- _EXERCISE_
Write out the stretch of lines below that begins at the line with "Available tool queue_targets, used" and ends at the line with "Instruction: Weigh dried", including both, exactly as given and nothing more.
RECORDS SUPPLIED Block Start
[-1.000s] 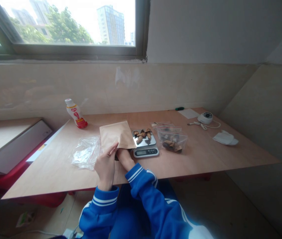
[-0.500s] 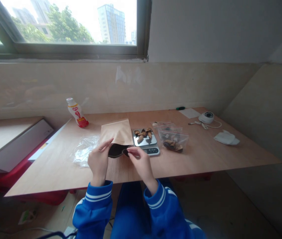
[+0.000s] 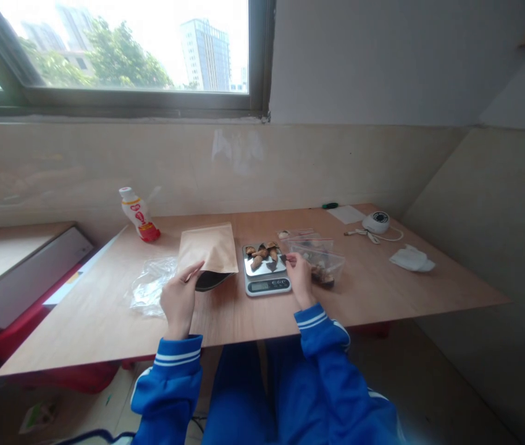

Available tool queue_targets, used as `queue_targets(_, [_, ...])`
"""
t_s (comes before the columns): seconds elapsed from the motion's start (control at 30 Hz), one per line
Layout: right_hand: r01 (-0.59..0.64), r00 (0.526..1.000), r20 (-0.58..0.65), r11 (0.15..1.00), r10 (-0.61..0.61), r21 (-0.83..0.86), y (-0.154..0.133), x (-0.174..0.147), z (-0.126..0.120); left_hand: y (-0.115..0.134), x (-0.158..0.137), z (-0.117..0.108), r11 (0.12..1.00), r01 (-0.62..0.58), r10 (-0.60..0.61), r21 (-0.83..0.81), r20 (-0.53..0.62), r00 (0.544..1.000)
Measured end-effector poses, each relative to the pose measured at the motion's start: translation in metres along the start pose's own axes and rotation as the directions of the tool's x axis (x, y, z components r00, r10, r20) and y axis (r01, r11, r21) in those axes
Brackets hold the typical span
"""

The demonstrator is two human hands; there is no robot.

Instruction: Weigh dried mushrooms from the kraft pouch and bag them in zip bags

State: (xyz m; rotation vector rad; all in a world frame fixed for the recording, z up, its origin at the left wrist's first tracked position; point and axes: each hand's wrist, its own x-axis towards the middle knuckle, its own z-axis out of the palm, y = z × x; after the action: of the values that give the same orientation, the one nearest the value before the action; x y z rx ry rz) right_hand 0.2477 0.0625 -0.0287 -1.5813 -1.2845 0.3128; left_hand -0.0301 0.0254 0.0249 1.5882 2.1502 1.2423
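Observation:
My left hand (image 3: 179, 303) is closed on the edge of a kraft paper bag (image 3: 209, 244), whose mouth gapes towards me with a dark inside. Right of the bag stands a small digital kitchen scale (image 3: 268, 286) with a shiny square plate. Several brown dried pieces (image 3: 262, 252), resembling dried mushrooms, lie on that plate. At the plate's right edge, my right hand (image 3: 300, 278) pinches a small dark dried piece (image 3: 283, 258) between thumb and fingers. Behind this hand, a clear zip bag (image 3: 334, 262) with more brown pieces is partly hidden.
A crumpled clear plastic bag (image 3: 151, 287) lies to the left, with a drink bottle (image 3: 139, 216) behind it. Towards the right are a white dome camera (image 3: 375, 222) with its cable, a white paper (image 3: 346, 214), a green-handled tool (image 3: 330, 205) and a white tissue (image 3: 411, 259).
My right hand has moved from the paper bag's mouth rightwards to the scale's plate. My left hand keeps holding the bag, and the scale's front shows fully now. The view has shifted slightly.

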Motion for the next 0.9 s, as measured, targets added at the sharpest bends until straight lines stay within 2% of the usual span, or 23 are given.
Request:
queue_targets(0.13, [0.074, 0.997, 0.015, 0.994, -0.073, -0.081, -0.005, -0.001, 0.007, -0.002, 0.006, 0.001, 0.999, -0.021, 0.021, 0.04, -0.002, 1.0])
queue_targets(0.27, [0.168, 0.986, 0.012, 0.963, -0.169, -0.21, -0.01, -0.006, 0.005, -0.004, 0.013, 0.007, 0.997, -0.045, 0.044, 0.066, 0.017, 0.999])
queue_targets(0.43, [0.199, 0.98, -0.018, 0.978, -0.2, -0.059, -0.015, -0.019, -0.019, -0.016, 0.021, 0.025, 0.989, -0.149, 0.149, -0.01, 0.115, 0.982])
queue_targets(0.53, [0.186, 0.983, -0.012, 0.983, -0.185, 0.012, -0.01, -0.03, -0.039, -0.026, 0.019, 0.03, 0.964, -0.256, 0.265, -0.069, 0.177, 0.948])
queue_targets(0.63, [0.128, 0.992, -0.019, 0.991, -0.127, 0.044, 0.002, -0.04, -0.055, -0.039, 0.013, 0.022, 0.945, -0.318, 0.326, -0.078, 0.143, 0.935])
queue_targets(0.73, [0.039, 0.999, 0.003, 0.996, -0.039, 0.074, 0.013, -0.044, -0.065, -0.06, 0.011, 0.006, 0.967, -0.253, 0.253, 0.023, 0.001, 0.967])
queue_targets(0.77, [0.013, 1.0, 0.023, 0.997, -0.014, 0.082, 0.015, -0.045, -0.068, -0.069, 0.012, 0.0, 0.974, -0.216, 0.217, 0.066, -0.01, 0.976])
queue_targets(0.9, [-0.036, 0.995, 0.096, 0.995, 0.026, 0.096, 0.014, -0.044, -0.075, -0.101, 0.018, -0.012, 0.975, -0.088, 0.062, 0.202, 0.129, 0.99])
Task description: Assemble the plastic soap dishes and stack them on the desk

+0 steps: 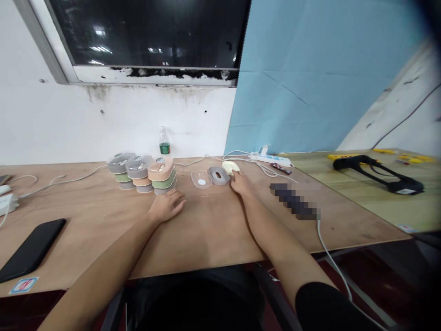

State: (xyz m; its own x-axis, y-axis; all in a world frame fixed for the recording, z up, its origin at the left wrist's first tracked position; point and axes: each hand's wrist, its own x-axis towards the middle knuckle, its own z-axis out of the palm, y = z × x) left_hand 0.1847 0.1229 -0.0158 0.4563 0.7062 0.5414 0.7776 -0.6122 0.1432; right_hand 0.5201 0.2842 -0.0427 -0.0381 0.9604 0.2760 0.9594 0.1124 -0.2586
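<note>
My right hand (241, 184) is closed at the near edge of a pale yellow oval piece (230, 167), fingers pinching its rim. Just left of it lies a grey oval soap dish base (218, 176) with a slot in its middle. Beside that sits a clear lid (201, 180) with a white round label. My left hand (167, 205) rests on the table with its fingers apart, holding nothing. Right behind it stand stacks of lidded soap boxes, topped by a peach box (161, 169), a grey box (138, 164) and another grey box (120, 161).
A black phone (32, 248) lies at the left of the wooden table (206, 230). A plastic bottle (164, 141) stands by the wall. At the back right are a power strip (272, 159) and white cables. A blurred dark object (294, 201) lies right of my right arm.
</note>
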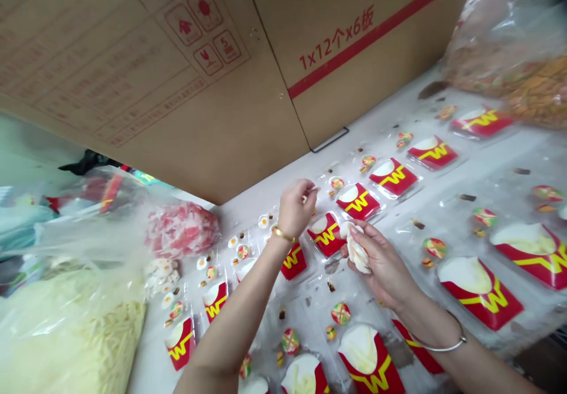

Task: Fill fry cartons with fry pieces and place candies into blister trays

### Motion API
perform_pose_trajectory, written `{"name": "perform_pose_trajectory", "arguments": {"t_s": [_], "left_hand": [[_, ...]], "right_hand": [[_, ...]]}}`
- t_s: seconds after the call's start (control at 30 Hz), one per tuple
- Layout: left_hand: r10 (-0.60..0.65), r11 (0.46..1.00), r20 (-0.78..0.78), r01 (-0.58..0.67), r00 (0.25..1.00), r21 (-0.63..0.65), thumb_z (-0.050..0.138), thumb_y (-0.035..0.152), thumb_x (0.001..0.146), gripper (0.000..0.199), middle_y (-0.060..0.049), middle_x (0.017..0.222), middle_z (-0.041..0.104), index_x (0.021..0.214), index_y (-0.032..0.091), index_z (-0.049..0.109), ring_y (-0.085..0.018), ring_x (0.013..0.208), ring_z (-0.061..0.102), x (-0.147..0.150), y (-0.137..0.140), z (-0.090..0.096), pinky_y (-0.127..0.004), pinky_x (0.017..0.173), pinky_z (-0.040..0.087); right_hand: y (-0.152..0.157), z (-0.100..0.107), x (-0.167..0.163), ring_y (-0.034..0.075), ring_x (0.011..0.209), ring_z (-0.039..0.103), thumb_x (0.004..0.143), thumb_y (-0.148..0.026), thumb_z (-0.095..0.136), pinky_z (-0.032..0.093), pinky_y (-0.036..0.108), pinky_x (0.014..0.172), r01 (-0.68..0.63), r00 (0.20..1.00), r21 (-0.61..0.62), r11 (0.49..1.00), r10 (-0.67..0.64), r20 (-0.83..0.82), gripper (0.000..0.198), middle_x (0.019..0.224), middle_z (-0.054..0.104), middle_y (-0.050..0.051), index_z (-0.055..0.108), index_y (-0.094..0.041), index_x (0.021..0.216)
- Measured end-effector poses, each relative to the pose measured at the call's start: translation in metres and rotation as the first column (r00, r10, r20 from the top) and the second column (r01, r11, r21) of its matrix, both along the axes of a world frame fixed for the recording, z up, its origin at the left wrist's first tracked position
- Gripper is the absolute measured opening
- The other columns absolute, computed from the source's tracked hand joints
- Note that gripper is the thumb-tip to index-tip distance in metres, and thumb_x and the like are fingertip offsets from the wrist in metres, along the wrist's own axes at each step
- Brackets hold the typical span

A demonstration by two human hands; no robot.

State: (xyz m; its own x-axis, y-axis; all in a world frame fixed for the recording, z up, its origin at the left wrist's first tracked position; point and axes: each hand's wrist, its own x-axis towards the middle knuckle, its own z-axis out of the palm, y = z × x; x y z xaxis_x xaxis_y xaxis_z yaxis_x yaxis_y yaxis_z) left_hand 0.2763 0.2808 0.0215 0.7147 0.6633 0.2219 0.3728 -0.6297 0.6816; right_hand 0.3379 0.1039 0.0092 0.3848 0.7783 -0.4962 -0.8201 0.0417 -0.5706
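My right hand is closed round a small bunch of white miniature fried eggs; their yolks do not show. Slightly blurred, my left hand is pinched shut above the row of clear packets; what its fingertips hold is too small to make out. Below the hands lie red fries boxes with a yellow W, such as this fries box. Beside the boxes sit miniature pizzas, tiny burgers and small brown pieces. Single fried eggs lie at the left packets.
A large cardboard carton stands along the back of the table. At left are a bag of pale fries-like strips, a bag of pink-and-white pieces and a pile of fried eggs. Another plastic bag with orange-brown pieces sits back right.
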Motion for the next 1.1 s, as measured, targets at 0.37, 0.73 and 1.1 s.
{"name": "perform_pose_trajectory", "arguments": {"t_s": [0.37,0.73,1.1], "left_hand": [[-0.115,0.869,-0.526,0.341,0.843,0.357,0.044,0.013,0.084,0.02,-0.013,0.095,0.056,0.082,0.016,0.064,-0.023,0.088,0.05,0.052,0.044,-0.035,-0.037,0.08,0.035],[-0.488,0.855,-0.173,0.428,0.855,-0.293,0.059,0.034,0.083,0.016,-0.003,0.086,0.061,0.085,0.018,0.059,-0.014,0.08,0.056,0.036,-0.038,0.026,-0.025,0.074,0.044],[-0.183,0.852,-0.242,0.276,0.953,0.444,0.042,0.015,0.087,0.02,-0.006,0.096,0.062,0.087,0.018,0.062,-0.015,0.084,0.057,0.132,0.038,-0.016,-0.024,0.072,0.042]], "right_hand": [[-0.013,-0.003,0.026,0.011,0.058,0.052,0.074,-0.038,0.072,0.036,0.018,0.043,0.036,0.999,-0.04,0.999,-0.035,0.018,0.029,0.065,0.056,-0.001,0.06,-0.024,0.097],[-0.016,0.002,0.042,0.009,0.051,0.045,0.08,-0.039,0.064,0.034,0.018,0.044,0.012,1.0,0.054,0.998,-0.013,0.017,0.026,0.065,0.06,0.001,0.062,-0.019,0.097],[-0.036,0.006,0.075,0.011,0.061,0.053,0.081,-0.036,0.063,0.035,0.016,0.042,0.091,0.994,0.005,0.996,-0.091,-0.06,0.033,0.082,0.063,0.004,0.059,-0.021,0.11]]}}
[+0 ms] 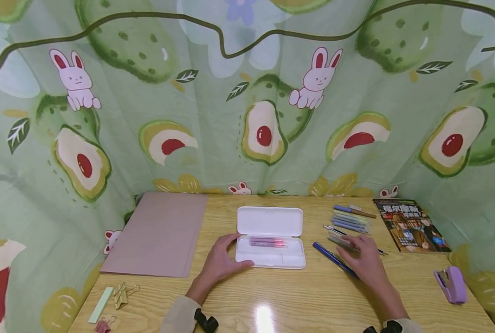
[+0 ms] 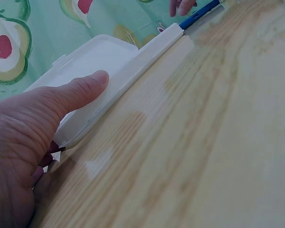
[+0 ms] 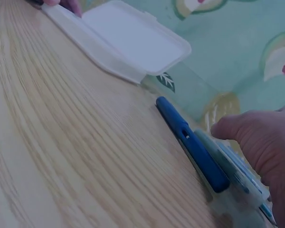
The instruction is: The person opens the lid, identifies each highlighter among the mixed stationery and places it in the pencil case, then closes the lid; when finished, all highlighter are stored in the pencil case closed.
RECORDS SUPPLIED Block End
- _COMPLETED TASK_
Available tool queue_targets, used as `queue_targets(_, [_, ...])`
"""
t_s (comes before the columns): seconds elapsed from the motion's start (control at 30 Hz), one per line
Layout: right_hand: r01 (-0.59..0.64), r00 (0.526..1.000), r20 (-0.58..0.65), r11 (0.15..1.00), r10 (-0.61..0.61), r21 (-0.83..0.86), y (-0.154..0.133), x (-0.174..0.147), z (-0.126..0.120); left_hand: y (-0.115..0.134), x (-0.158..0.137), z (-0.117..0.108), r11 (0.12..1.00), r01 (-0.62..0.58), r10 (-0.60..0.61), r21 (-0.83..0.81), r20 (-0.53..0.62), r00 (0.544..1.000)
Measured end-effector poses, each relative to the pose measured at the motion's start: translation in metres along the start pose's own axes and rotation as the directions of the tool's x axis (x, y, z components r00, r10, r20) and y axis (r01, r11, r21) in those axes
Brackets hold the typical span
"""

The demonstrator is two human hands; there is no robot.

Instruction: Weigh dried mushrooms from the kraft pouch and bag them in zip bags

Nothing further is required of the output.